## Try it
Repeat exactly, and only, the lines from the line bearing "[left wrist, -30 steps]" through the end of the material. Do not copy the pictures.
....
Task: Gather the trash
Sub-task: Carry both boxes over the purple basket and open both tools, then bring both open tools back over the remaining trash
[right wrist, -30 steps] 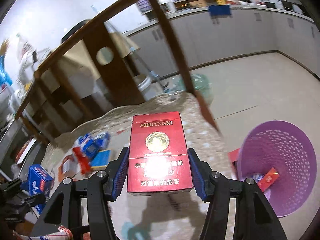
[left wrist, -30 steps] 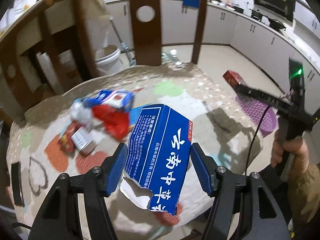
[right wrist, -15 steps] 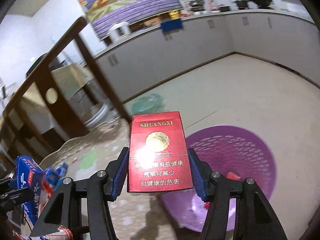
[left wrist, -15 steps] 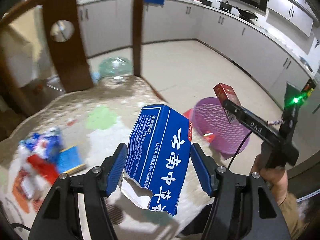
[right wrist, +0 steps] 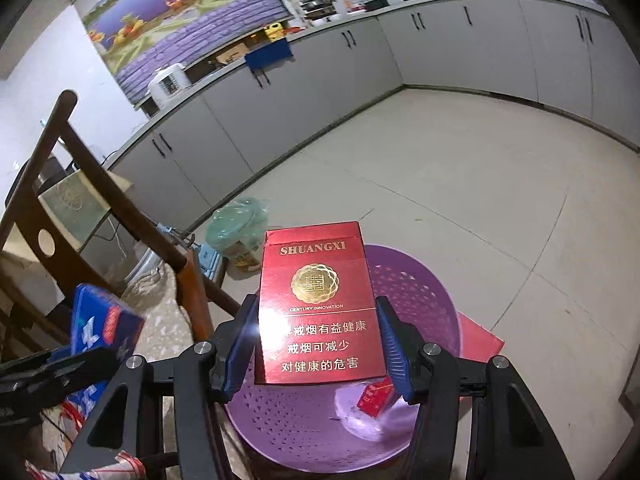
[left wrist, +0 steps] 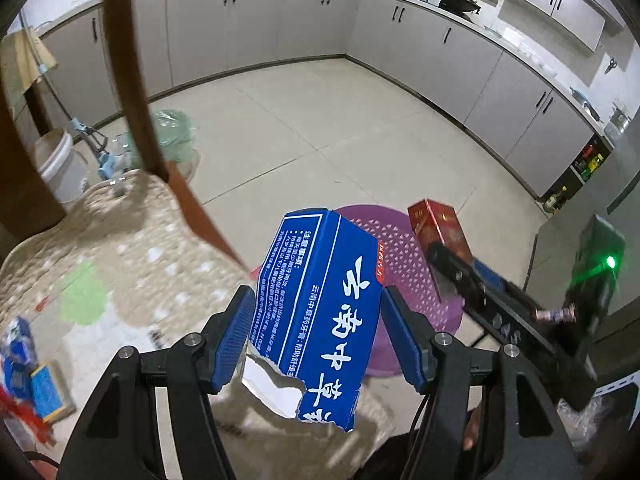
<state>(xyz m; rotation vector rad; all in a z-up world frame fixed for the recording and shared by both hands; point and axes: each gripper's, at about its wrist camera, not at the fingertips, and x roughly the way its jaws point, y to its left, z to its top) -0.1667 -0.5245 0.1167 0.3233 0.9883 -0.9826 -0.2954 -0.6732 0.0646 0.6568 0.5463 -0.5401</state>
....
## Expected answer
[left wrist, -30 steps] 
[right wrist, -15 steps] 
[left wrist, -15 steps] 
[right wrist, +0 steps] 
[left wrist, +0 steps] 
<state>(xyz m; rotation vector rad; all in a z-up world frame fixed for the recording and shared by both hands; point and axes: each gripper's, at about its wrist camera, not at the fingertips, and x roughly the way its jaws point, y to its left, z to its top) -0.1667 -0.5245 0.1167 0.3233 0.9883 -0.9826 -0.2954 -0.6732 0.0646 0.6568 0.5463 -0.5401</state>

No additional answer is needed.